El apogeo de estas «canonjías» se consolidó durante las administraciones priistas de Tomás Yarrington Ruvalcaba (1999-2004) y Eugenio Hernández Flores (2005-2010). En aquellos años, las negociaciones contractuales dejaron tres botones de muestra que hoy son insostenibles para la salud financiera del organismo:
En aquellos años, las negociaciones contractuales consolidaron las siguientes cláusulas, las cuales representan el núcleo del poder sindical y han permanecido como cargas financieras insostenibles en los CCT de años recientes:
Jornada Reducida: El pacto de una jornada laboral de 40 horas a la semana, pero pagada como 56 horas (la llamada «jornada sindical»).
Prima de Antigüedad Elevada: El compromiso de pagar 16 días de salario por cada año de servicio en la prima de antigüedad, un costo exponencialmente superior a lo que marca la Ley Federal del Trabajo.
Control de Obras: La obligación de que toda obra realizada directamente por COMAPA sea ejecutada por personal sindicalizado, limitando la eficiencia y el control externo.
La Lucha de Poder: Del PAN a MORENA
La llegada del panista Francisco García Cabeza de Vaca (2016-2022) no desmanteló estas ventajas; el costo laboral se mantuvo, llevando a una gestión tensa y a problemas de liquidez que se evidenciaron al final de su sexenio, cuando se dejaron sin pagar retroactivos salariales de varios años.
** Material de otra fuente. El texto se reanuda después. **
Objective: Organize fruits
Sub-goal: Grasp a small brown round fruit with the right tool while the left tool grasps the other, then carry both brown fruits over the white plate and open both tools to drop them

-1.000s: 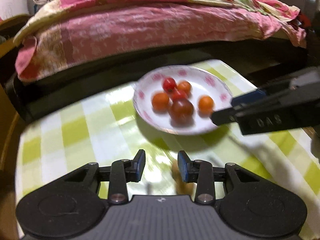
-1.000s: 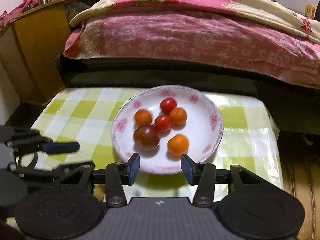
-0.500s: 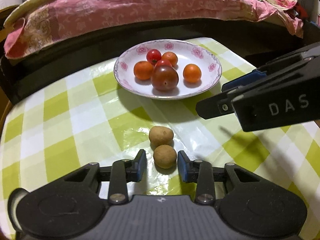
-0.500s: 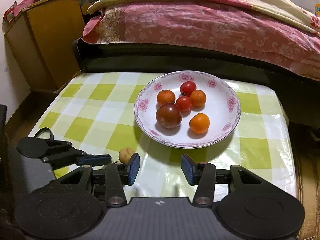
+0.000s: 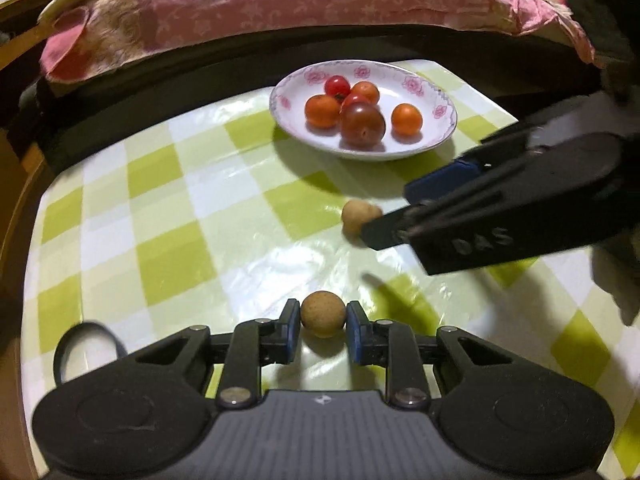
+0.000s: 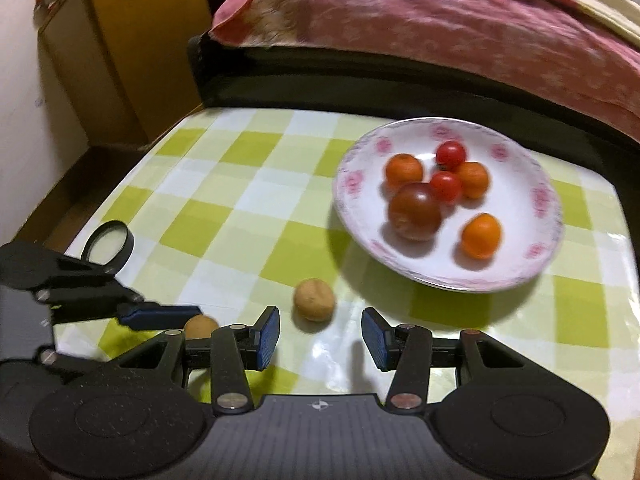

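Glossy checked tablecloth (image 5: 168, 248) | left gripper (image 5: 322, 326) clamps round brown fruit (image 5: 322, 314)

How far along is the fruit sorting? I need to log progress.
Done: six fruits sit in the plate. In hand: the left gripper brackets one brown fruit, fingers at its sides. Left: the other brown fruit lies on the tablecloth ahead of the open right gripper.

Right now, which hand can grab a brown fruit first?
Probably the left gripper: one brown fruit already sits between its pads, which look about closed on it. The right gripper is open, and the other fruit lies just ahead of its tips.
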The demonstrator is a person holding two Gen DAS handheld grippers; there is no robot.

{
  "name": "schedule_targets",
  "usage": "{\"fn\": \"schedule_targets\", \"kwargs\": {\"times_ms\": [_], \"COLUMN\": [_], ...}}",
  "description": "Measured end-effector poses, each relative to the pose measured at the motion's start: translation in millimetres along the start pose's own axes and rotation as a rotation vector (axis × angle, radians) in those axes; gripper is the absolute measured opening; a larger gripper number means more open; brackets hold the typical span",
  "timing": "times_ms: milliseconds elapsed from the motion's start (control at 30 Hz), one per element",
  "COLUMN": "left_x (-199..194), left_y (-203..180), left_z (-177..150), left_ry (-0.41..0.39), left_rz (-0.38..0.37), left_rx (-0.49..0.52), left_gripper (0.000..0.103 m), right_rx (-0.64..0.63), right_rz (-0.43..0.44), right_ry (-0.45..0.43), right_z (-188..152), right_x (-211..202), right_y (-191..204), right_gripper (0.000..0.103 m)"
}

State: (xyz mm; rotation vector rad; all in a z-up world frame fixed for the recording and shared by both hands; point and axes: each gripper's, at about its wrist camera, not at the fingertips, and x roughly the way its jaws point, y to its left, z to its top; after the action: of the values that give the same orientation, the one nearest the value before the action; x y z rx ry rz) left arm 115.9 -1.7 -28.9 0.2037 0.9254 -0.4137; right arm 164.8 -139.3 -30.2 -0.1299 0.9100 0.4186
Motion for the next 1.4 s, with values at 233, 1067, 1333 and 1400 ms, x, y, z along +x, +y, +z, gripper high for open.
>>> {"fn": "schedule_targets", "kwargs": {"times_ms": [233,1067,1333,1400], "left_x": [3,0,-6,-8], "left_y": [2,4,5,4], "left_z": [-6,-7,16,26], "left_ry": [-0.012,-0.044,-0.107,-0.128], "left_rz": [-0.004,0.010,0.013,0.018], "left_rx": [0.009,0.001,-0.024,-0.025], "left_gripper": [0.037,0.034,0.034,0.034], "right_rx": [-0.039,-0.027,0.006,0.016], "right_rz": [-0.016,-0.054,-0.039,-0.045], "right_ry": [0.021,0.014,-0.051,-0.077], "right_z": [3,-12,-7,-3], "right_x": [23,8,-20,-27], "right_y": [11,0,-4,-8], "right_gripper": [0.042,0.023,0.023,0.023]}}
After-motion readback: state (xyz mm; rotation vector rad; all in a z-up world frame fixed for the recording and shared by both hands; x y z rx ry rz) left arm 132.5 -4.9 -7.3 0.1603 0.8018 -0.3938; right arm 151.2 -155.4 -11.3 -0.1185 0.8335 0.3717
El gobierno, encabezado por el morenista Américo Villarreal Anaya, heredó la misma estructura de gasto. La manifestación por adeudos de ayer, en plena época de aguinaldos, sugiere que la administración busca, posiblemente, «meter en cintura» o tomar el control total del organismo mediante la presión financiera, es decir, reduciendo la liquidez para forzar la negociación de las canonjías sindicales.
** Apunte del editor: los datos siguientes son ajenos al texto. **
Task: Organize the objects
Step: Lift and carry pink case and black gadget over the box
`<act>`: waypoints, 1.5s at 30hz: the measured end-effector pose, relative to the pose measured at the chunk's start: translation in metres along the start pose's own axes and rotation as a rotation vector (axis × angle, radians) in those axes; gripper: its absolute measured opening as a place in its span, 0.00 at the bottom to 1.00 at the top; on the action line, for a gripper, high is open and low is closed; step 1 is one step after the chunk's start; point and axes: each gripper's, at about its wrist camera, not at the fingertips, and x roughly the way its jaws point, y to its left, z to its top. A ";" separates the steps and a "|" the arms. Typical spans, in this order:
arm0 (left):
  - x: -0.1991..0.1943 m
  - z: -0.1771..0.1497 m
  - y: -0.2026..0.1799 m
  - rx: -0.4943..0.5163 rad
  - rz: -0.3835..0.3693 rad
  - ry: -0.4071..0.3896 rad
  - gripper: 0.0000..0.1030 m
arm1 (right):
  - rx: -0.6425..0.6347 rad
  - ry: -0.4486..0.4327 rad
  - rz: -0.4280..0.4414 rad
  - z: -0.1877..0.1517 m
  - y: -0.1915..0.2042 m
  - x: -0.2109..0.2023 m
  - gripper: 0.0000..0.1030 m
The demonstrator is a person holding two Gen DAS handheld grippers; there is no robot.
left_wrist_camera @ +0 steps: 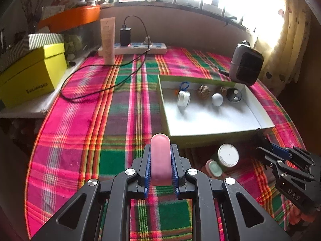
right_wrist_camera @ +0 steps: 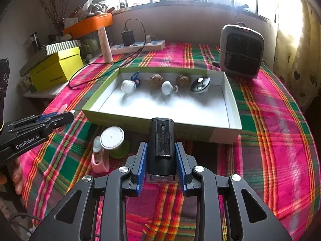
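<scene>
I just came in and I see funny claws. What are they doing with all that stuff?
A person is tidying small things into a box on the checked cloth. The left gripper is shut on a pink stick, and the right gripper is shut on a black gadget. Both hover just short of the box. Six small things already lie inside along the far wall. A green jar and a pink holder wait outside.

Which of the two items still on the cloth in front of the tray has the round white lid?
The green jar, standing upright nearest the tray. The other, a pink holder beside it on the left, has no lid, only a pale oval piece on top.
</scene>
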 end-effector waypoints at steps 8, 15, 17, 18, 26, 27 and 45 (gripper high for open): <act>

El comunicado de COMAPA Sur negando el adeudo de aguinaldos, a pesar de la protesta, es un claro intento de ganar la batalla de la narrativa frente a la opinión pública.
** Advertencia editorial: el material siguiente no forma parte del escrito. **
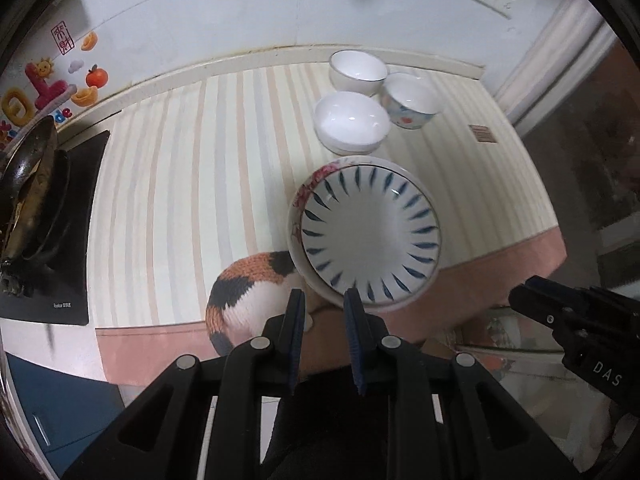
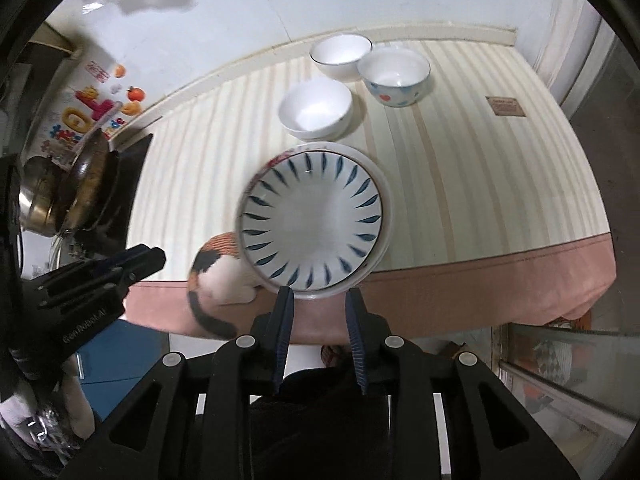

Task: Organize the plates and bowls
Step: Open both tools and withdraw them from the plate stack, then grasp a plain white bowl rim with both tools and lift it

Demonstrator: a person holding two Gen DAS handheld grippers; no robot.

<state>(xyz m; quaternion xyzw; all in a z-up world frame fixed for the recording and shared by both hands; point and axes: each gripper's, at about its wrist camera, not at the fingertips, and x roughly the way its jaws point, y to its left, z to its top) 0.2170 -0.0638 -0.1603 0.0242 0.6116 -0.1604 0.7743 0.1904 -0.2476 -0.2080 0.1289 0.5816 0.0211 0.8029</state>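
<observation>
A striped cloth (image 1: 192, 184) covers the table, and near its front edge sits a blue-dashed plate (image 1: 370, 236) stacked on a pink-flowered plate (image 1: 316, 178), whose rim shows along the left and far sides. Behind the stack, toward the wall, stand three bowls: a plain white bowl (image 1: 352, 122) nearest the plates, a dark-rimmed white bowl (image 1: 358, 70) farthest back, and a heart-patterned bowl (image 1: 410, 102) to the right, close together. The left gripper (image 1: 322, 300) hangs just short of the near rim of the plates with its blue-padded fingers (image 1: 296, 320) apart and nothing between them. The right gripper (image 2: 318, 298) sits likewise at the near rim, its fingers (image 2: 354, 320) spread and holding nothing. A knitted calico cat toy (image 1: 248, 292) lies at the table's front edge, left of the plates and touching the lower one. On the far left, a dirty wok (image 1: 28, 184) rests on a black stove (image 1: 68, 240).
</observation>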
Sin embargo, históricamente, el mero cambio de partido en el control político no ha garantizado la erradicación de las prácticas de lo que popularmente se conoce como la «caja chica.»
El Usuario, la Víctima del Eslabón
Mientras la lucha de poder económico y político se libra en la Avenida Hidalgo o en las sombras, el organismo opera en condiciones precarias. COMAPA Sur y Altamira continúan ofreciendo un servicio de baja calidad caracterizado por:
Tarifas elevadas para intentar solventar una nómina insostenible.
Agua turbia y de mala calidad, reflejo de la falta de inversión en mantenimiento y modernización, que como suele pasar en tiempos de la cuatroté los que se fueron son los responsables.
Calles destrozadas por fugas o por obras mal ejecutadas y nunca reparadas correctamente.
Al final, la batalla por el control de la Comapa solo asegura un resultado: el usuario, quien paga puntualmente sus recibos, sigue siendo la víctima obligada de una infraestructura en ruinas y de un ciclo vicioso de privilegios que ningún gobierno se ha atrevido a romper.